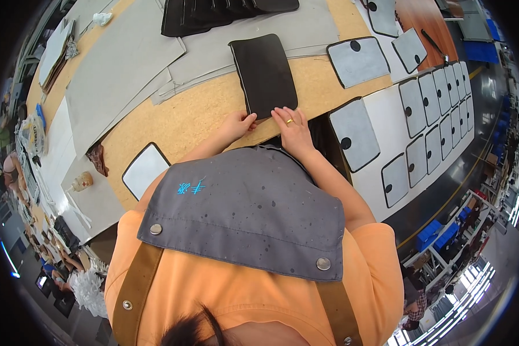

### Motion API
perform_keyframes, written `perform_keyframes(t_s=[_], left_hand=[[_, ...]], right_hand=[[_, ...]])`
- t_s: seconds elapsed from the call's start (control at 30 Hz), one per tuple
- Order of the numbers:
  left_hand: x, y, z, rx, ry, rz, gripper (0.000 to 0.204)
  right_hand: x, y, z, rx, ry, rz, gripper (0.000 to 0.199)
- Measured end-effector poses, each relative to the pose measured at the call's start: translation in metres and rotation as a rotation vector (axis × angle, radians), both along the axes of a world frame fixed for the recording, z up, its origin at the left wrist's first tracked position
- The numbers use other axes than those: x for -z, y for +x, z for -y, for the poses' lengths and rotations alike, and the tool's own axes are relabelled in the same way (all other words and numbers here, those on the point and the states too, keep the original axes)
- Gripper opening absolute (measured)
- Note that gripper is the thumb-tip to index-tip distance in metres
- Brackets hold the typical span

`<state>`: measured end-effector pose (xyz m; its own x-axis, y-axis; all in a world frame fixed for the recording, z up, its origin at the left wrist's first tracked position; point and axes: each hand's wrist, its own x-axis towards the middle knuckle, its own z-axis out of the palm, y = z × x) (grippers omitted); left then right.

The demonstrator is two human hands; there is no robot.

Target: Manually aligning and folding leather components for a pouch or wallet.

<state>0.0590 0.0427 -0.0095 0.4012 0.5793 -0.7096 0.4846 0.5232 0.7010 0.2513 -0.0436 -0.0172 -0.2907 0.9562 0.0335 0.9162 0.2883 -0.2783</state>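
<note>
Both hands rest on the near end of a dark leather panel point(265, 74) that lies flat on the chipboard table point(179, 118), its long side running away from the person.

The left hand point(238, 124) sits at the panel's near left corner. Its fingers are curled, with the tips touching the edge; whether they pinch the edge cannot be told from this view. The right hand point(291, 125) lies palm down with fingers spread flat, pressing the panel's near right corner. A ring point(289, 121) shows on one finger. Neither hand is closed around the panel.

Beyond the panel, large grey sheets point(121, 63) overlap across the table, and a second dark piece point(219, 12) lies at the far edge. To the right, grey panels with black borders and a black dot each are laid out: one point(358, 60) just past the dark panel, one point(354, 134) close by the right hand, and a row point(438, 92) further right on a white surface. To the left, a white panel with a black border point(145, 169) lies near the person's left elbow, with a brown scrap point(98, 157) beside it and a small jar point(82, 181) further left.

The person wears an orange shirt point(213, 294) under a grey apron bib point(248, 210) with brown straps point(135, 294).
</note>
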Motion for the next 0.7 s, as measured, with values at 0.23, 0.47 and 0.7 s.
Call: perform_keyframes(t_s=[0.23, 0.47, 0.7], left_hand=[[-0.054, 0.008, -0.027, -0.12, -0.081, 0.152, 0.027], [-0.146, -0.001, -0.057, -0.104, 1.153, -0.219, 0.021], [-0.21, 0.022, -0.055, 0.262, 1.55, -0.091, 0.025]], right_hand=[[-0.02, 0.019, -0.033, 0.203, 0.188, -0.17, 0.026], [-0.123, 0.032, -0.082, 0.021, 0.357, -0.637, 0.013], [-0.194, 0.05, -0.094, -0.195, 0.104, -0.873, 0.011]])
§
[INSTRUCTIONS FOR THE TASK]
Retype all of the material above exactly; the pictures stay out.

[EXERCISE RESPONSE]
### Motion API
perform_keyframes, written `perform_keyframes(t_s=[_], left_hand=[[_, ...]], right_hand=[[_, ...]])`
- t_s: seconds elapsed from the call's start (control at 30 Hz), one per tuple
- Order of the numbers:
  left_hand: x, y, z, rx, ry, rz, gripper (0.000 to 0.204)
  right_hand: x, y, z, rx, ry, rz, gripper (0.000 to 0.199)
- Measured end-effector poses, each relative to the pose measured at the call's start: translation in metres and rotation as a rotation vector (axis × angle, radians), both along the axes of a world frame fixed for the recording, z up, its origin at the left wrist's first tracked position
- The numbers use other axes than those: x for -z, y for +x, z for -y, for the poses' lengths and rotations alike, and the tool's own axes are relabelled in the same way (all other words and numbers here, those on the point and the states too, keep the original axes)
- Gripper opening absolute (measured)
- Note that gripper is the thumb-tip to index-tip distance in metres
- Brackets hold the typical span

`<state>`: measured end-effector pose (xyz m; its own x-axis, y-axis; all in a world frame fixed for the recording, z up, its origin at the left wrist's first tracked position; point and axes: each hand's wrist, its own x-axis towards the middle knuckle, its own z-axis out of the palm, y = z × x) (grippers omitted); left then right.

The demonstrator is two human hands; there is no robot.

Target: Manually aligning and folding leather components for a pouch or wallet.

<state>0.0590 0.0427 -0.0095 0.4012 0.5793 -0.7096 0.4846 0.5232 0.7010 0.2513 -0.0436 -0.0172 -0.2907 0.9562 0.0335 0.9162 0.2883 -0.2783</state>
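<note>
Both hands rest on the near end of a dark leather panel point(265, 74) that lies flat on the chipboard table point(179, 118), its long side running away from the person.

The left hand point(238, 124) sits at the panel's near left corner. Its fingers are curled, with the tips touching the edge; whether they pinch the edge cannot be told from this view. The right hand point(291, 125) lies palm down with fingers spread flat, pressing the panel's near right corner. A ring point(289, 121) shows on one finger. Neither hand is closed around the panel.

Beyond the panel, large grey sheets point(121, 63) overlap across the table, and a second dark piece point(219, 12) lies at the far edge. To the right, grey panels with black borders and a black dot each are laid out: one point(358, 60) just past the dark panel, one point(354, 134) close by the right hand, and a row point(438, 92) further right on a white surface. To the left, a white panel with a black border point(145, 169) lies near the person's left elbow, with a brown scrap point(98, 157) beside it and a small jar point(82, 181) further left.

The person wears an orange shirt point(213, 294) under a grey apron bib point(248, 210) with brown straps point(135, 294).
</note>
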Motion for the next 0.7 s, as measured, with values at 0.23, 0.47 and 0.7 s.
Call: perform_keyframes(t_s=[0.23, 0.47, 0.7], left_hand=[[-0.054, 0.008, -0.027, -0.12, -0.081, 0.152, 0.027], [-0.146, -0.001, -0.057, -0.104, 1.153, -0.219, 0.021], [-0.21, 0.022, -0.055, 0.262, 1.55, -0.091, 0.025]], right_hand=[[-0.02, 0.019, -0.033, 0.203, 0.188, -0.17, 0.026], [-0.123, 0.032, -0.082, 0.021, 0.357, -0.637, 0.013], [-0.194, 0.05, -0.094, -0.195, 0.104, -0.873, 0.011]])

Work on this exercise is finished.